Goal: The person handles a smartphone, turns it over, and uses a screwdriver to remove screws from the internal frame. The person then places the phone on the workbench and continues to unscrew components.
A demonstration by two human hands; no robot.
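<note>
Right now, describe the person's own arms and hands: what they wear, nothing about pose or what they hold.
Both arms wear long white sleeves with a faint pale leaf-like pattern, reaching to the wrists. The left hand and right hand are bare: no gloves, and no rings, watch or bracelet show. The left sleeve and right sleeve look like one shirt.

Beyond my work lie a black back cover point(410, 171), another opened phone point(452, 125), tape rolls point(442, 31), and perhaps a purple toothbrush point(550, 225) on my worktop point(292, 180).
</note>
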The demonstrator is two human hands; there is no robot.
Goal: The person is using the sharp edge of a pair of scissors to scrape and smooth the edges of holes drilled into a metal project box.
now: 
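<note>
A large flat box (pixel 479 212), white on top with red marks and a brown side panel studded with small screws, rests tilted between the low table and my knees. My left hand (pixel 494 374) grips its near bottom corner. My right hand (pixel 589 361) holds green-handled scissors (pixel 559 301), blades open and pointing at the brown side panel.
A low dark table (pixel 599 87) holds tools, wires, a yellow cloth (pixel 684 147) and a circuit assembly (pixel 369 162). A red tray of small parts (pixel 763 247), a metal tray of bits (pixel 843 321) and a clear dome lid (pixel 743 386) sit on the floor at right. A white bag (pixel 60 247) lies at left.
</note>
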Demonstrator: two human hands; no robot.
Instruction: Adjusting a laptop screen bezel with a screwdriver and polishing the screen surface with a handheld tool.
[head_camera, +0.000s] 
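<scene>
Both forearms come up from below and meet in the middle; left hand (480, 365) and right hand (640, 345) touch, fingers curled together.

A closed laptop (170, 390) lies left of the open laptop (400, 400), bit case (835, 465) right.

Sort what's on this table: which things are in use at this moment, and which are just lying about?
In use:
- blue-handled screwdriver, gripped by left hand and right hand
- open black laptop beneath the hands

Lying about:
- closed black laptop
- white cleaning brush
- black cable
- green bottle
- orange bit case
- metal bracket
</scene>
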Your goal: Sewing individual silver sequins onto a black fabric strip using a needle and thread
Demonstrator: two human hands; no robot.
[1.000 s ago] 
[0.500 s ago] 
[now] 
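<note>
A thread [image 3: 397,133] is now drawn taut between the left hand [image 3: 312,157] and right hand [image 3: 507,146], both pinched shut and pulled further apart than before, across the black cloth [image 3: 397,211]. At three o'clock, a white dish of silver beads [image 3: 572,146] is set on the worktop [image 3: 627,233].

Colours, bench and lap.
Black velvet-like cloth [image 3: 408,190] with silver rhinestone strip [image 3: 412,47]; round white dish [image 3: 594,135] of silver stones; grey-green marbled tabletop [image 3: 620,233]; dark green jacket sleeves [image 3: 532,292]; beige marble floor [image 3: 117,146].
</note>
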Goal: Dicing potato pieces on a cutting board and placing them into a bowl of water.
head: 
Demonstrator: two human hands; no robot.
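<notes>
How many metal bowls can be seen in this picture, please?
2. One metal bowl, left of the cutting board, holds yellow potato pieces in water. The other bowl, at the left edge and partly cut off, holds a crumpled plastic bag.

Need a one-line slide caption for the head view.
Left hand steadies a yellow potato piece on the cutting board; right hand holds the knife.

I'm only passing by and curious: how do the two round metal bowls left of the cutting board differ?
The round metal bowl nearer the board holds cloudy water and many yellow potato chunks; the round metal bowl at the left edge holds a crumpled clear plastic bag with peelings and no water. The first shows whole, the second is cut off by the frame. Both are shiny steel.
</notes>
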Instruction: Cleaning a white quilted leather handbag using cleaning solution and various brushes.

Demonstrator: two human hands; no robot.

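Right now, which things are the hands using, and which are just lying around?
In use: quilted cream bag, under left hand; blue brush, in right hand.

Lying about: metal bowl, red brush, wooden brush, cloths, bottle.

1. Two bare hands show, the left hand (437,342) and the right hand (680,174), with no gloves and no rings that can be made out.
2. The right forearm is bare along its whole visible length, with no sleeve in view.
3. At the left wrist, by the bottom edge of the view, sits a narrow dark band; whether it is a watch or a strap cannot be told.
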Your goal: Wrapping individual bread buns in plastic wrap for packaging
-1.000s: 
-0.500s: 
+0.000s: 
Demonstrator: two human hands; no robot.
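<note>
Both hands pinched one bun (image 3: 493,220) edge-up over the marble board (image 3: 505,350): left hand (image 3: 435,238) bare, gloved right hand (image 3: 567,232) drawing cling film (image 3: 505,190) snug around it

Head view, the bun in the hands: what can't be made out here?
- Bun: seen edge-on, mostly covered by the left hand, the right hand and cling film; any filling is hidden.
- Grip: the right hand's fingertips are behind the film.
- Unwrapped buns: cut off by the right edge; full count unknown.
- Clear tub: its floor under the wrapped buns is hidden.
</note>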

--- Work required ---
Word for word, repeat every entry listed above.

--- Solution ---
Goal: The person handles a smartphone, turns it over, and uses a screwdriver to remove screws from the internal frame. The person then places the phone on the workbench and continues to unscrew components.
A demonstration by two human hands; no robot.
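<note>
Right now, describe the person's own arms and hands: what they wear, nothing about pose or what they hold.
Both arms wear long white sleeves with a faint pale leaf-like pattern, reaching to the wrists. The left hand and right hand are bare: no gloves, and no rings, watch or bracelet show. The left sleeve and right sleeve look like one shirt.

Beyond my work lie a black back cover point(410, 171), another opened phone point(452, 125), tape rolls point(442, 31), and perhaps a purple toothbrush point(550, 225) on my worktop point(292, 180).
</note>
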The demonstrator is two human hands; there is no robot.
Goal: The person is using the sharp edge of a pair of scissors to scrape and smooth the edges of holes drilled into a metal project box.
now: 
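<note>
A large flat box (pixel 479 212), white on top with red marks and a brown side panel studded with small screws, rests tilted between the low table and my knees. My left hand (pixel 494 374) grips its near bottom corner. My right hand (pixel 589 361) holds green-handled scissors (pixel 559 301), blades open and pointing at the brown side panel.
A low dark table (pixel 599 87) holds tools, wires, a yellow cloth (pixel 684 147) and a circuit assembly (pixel 369 162). A red tray of small parts (pixel 763 247), a metal tray of bits (pixel 843 321) and a clear dome lid (pixel 743 386) sit on the floor at right. A white bag (pixel 60 247) lies at left.
</note>
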Demonstrator: two human hands; no robot.
Instruction: Adjusting a laptop screen bezel with a screwdriver and polishing the screen surface with a handheld tool.
[head_camera, +0.000s] 
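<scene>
Both forearms come up from below and meet in the middle; left hand (480, 365) and right hand (640, 345) touch, fingers curled together.

A closed laptop (170, 390) lies left of the open laptop (400, 400), bit case (835, 465) right.

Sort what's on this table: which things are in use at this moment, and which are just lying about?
In use:
- blue-handled screwdriver, gripped by left hand and right hand
- open black laptop beneath the hands

Lying about:
- closed black laptop
- white cleaning brush
- black cable
- green bottle
- orange bit case
- metal bracket
</scene>
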Your goal: Sewing individual silver sequins onto a black fabric strip using a needle and thread
Demonstrator: two human hands; no robot.
[1.000 s ago] 
[0.500 s ago] 
[now] 
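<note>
A thread [image 3: 397,133] is now drawn taut between the left hand [image 3: 312,157] and right hand [image 3: 507,146], both pinched shut and pulled further apart than before, across the black cloth [image 3: 397,211]. At three o'clock, a white dish of silver beads [image 3: 572,146] is set on the worktop [image 3: 627,233].

Colours, bench and lap.
Black velvet-like cloth [image 3: 408,190] with silver rhinestone strip [image 3: 412,47]; round white dish [image 3: 594,135] of silver stones; grey-green marbled tabletop [image 3: 620,233]; dark green jacket sleeves [image 3: 532,292]; beige marble floor [image 3: 117,146].
</note>
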Goal: Dicing potato pieces on a cutting board and placing them into a bowl of water.
head: 
Demonstrator: two human hands; no robot.
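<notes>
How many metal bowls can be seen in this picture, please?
2. One metal bowl, left of the cutting board, holds yellow potato pieces in water. The other bowl, at the left edge and partly cut off, holds a crumpled plastic bag.

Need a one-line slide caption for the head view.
Left hand steadies a yellow potato piece on the cutting board; right hand holds the knife.

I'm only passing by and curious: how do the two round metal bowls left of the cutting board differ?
The round metal bowl nearer the board holds cloudy water and many yellow potato chunks; the round metal bowl at the left edge holds a crumpled clear plastic bag with peelings and no water. The first shows whole, the second is cut off by the frame. Both are shiny steel.
</notes>
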Instruction: Cleaning a white quilted leather handbag using cleaning solution and various brushes.

Demonstrator: two human hands; no robot.

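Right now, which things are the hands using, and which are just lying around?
In use: quilted cream bag, under left hand; blue brush, in right hand.

Lying about: metal bowl, red brush, wooden brush, cloths, bottle.

1. Two bare hands show, the left hand (437,342) and the right hand (680,174), with no gloves and no rings that can be made out.
2. The right forearm is bare along its whole visible length, with no sleeve in view.
3. At the left wrist, by the bottom edge of the view, sits a narrow dark band; whether it is a watch or a strap cannot be told.
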Your goal: Wrapping individual bread buns in plastic wrap for packaging
-1.000s: 
-0.500s: 
+0.000s: 
Demonstrator: two human hands; no robot.
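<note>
Both hands pinched one bun (image 3: 493,220) edge-up over the marble board (image 3: 505,350): left hand (image 3: 435,238) bare, gloved right hand (image 3: 567,232) drawing cling film (image 3: 505,190) snug around it

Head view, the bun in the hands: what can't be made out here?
- Bun: seen edge-on, mostly covered by the left hand, the right hand and cling film; any filling is hidden.
- Grip: the right hand's fingertips are behind the film.
- Unwrapped buns: cut off by the right edge; full count unknown.
- Clear tub: its floor under the wrapped buns is hidden.
</note>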

This exercise is now fully answered.